= Task =
Restate the data that follows exactly as it stands, beginning with the first line and ending with the line that contains "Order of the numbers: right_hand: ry".

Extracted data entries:
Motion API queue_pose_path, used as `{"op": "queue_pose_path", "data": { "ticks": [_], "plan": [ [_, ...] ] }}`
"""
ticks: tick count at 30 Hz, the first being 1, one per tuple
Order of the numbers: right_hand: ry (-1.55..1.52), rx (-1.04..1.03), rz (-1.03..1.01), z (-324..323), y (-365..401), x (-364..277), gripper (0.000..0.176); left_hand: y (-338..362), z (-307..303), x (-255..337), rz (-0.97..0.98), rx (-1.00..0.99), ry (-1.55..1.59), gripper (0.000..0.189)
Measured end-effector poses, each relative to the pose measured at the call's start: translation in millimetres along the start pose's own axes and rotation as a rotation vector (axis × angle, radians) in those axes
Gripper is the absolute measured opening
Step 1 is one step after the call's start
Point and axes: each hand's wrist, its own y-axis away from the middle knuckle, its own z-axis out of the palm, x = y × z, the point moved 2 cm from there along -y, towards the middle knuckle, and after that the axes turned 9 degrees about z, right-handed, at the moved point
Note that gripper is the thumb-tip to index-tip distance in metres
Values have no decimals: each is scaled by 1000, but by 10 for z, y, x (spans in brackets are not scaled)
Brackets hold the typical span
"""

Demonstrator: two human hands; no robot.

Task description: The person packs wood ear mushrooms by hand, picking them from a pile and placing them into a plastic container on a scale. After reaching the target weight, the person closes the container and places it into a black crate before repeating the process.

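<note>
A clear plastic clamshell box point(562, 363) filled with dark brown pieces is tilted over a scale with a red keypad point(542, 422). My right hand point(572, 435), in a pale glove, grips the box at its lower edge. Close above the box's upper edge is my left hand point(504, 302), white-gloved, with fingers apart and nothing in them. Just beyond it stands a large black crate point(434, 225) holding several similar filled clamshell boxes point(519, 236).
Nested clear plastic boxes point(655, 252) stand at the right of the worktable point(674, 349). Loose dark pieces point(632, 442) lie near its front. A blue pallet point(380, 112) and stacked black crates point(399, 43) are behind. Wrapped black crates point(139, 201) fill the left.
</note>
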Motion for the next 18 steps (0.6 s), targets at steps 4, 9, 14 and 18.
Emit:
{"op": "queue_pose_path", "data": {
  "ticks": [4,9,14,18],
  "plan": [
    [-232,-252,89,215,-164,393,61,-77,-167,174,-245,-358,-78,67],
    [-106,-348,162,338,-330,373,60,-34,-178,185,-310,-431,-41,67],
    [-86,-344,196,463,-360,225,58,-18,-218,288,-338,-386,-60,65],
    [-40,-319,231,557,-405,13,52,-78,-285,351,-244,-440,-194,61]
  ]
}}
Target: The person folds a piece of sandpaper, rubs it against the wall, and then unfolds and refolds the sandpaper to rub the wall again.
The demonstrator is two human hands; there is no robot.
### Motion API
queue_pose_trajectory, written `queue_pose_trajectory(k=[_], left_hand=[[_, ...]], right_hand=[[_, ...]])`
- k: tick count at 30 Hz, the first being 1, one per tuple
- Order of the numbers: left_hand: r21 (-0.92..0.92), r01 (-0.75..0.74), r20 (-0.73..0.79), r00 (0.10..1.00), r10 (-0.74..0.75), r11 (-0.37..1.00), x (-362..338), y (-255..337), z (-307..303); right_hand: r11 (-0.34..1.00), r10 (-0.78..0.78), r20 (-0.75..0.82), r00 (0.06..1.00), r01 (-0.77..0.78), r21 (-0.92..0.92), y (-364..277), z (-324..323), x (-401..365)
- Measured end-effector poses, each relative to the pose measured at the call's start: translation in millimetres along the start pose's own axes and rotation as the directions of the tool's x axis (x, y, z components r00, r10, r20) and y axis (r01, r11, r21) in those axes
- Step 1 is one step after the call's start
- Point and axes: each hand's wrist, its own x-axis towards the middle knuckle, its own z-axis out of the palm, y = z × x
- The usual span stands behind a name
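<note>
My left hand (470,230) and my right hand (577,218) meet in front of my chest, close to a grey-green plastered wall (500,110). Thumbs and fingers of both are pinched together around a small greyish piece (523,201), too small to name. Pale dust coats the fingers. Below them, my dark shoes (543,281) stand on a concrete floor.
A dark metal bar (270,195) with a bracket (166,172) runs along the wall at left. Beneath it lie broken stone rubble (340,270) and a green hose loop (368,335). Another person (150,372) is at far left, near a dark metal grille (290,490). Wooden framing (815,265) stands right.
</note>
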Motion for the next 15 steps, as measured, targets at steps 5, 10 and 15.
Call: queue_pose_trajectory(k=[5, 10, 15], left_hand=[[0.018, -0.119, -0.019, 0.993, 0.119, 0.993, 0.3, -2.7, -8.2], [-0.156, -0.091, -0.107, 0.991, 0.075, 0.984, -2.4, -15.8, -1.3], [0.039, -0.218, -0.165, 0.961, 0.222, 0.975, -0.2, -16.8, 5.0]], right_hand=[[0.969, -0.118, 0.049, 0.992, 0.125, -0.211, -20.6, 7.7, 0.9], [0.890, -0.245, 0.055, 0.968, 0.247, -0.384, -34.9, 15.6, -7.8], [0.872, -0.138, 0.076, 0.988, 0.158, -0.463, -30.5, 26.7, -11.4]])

= Written response =
Motion API queue_pose_path, used as `{"op": "queue_pose_path", "data": { "ticks": [_], "plan": [ [_, ...] ] }}`
"""
ticks: tick count at 30 Hz, the first being 1, one per tuple
Order of the numbers: right_hand: ry (-1.55..1.52), rx (-1.04..1.03), rz (-1.03..1.01), z (-324..323), y (-365..401), x (-364..277), gripper (0.000..0.176); left_hand: y (-338..362), z (-307..303), x (-255..337), rz (-0.97..0.98), rx (-1.00..0.99), ry (-1.55..1.59), gripper (0.000..0.189)

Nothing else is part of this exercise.